=== Raw data ===
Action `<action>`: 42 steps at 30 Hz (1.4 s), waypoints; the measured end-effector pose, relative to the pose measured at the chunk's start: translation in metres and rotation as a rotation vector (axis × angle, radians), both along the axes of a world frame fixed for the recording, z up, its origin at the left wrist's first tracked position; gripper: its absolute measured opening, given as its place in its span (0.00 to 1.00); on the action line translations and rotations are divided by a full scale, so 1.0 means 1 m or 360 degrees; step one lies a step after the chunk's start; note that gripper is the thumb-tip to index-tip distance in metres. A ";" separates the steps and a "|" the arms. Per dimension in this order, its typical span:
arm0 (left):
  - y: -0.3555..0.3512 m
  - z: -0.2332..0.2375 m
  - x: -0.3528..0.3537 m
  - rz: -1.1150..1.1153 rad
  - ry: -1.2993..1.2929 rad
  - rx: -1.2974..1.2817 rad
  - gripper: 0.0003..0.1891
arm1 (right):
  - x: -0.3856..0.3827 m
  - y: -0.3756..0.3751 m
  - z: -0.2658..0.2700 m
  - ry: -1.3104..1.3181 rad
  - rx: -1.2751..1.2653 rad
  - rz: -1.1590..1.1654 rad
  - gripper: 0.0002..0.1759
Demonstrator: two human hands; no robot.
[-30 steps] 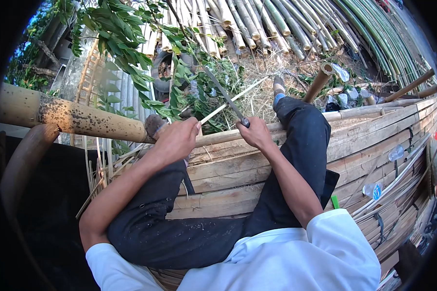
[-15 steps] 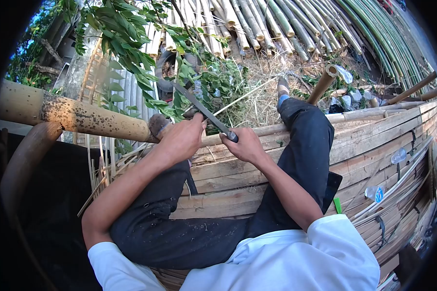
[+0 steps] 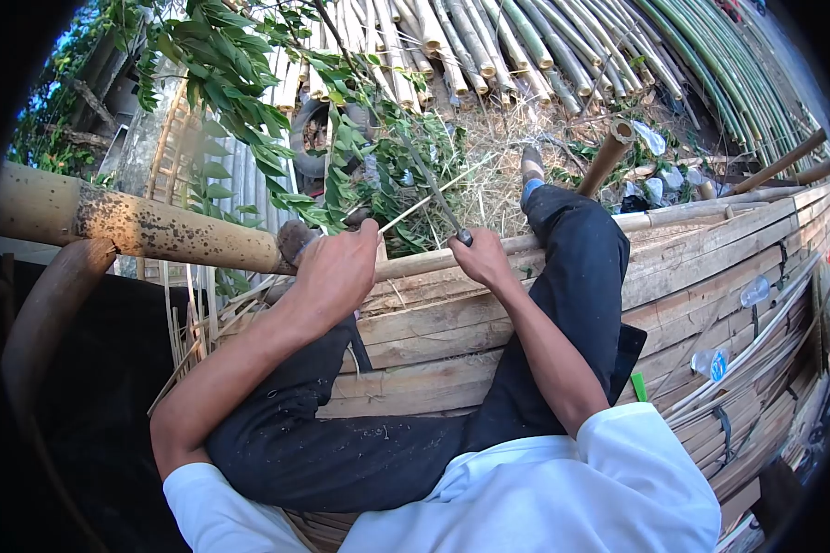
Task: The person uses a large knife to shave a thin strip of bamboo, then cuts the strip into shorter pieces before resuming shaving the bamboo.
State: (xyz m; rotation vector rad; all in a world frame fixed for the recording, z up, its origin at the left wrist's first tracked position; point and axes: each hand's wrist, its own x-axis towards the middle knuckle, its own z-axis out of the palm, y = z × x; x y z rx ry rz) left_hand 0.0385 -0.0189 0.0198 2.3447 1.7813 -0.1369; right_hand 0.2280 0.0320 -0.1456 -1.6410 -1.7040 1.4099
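My left hand (image 3: 339, 272) is closed round the near end of a thin bamboo strip (image 3: 406, 214), which slants up to the right, away from me. In my right hand (image 3: 482, 260) is the dark handle of a knife (image 3: 450, 216). Its long blade points forward and a little left, crossing the strip in this view. Both hands are in front of my lap, above the edge of the stacked planks (image 3: 424, 323). My fingers hide the strip's near end.
A thick bamboo pole (image 3: 184, 226) juts in at left. Leafy branches (image 3: 226, 83) hang ahead, near a tire (image 3: 310, 138). Cut bamboo poles (image 3: 489, 46) lie beyond. An upright bamboo post (image 3: 607, 158) stands by my right leg. Plastic bottles (image 3: 710, 363) lie at right.
The knife has swung from pointing far left to pointing more forward, its handle shifting right with my right hand. My left hand has moved slightly left; more of the strip shows.
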 end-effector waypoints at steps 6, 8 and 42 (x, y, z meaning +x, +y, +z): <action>0.002 0.001 0.003 -0.0003 0.0061 -0.0030 0.07 | -0.010 -0.019 0.033 0.0118 0.0092 0.0161 0.18; 0.000 -0.003 0.003 -0.0061 0.0138 -0.0044 0.08 | -0.014 -0.024 0.041 0.0167 0.0127 0.0291 0.18; 0.000 0.016 -0.024 0.0251 -0.0246 -0.0121 0.11 | -0.014 0.002 -0.007 0.0173 0.0377 0.0094 0.18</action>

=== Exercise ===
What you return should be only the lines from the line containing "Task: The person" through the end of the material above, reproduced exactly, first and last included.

=== Solution to this exercise ===
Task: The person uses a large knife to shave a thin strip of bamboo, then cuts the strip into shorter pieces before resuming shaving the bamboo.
State: (xyz m; rotation vector rad; all in a world frame fixed for the recording, z up, its origin at the left wrist's first tracked position; point and axes: each hand's wrist, its own x-axis towards the middle knuckle, its own z-axis out of the palm, y = z × x; x y z rx ry rz) left_hand 0.0385 -0.0189 0.0198 2.3447 1.7813 -0.1369; right_hand 0.2280 0.0320 -0.1456 -1.6410 -1.7040 1.4099
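My left hand (image 3: 339, 272) is closed round the near end of a thin bamboo strip (image 3: 406, 214), which slants up to the right, away from me. In my right hand (image 3: 482, 260) is the dark handle of a knife (image 3: 450, 216). Its long blade points forward and a little left, crossing the strip in this view. Both hands are in front of my lap, above the edge of the stacked planks (image 3: 424, 323). My fingers hide the strip's near end.
A thick bamboo pole (image 3: 184, 226) juts in at left. Leafy branches (image 3: 226, 83) hang ahead, near a tire (image 3: 310, 138). Cut bamboo poles (image 3: 489, 46) lie beyond. An upright bamboo post (image 3: 607, 158) stands by my right leg. Plastic bottles (image 3: 710, 363) lie at right.
The knife has swung from pointing far left to pointing more forward, its handle shifting right with my right hand. My left hand has moved slightly left; more of the strip shows.
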 end-effector waypoints at steps 6, 8 and 42 (x, y, z meaning +x, +y, +z): <action>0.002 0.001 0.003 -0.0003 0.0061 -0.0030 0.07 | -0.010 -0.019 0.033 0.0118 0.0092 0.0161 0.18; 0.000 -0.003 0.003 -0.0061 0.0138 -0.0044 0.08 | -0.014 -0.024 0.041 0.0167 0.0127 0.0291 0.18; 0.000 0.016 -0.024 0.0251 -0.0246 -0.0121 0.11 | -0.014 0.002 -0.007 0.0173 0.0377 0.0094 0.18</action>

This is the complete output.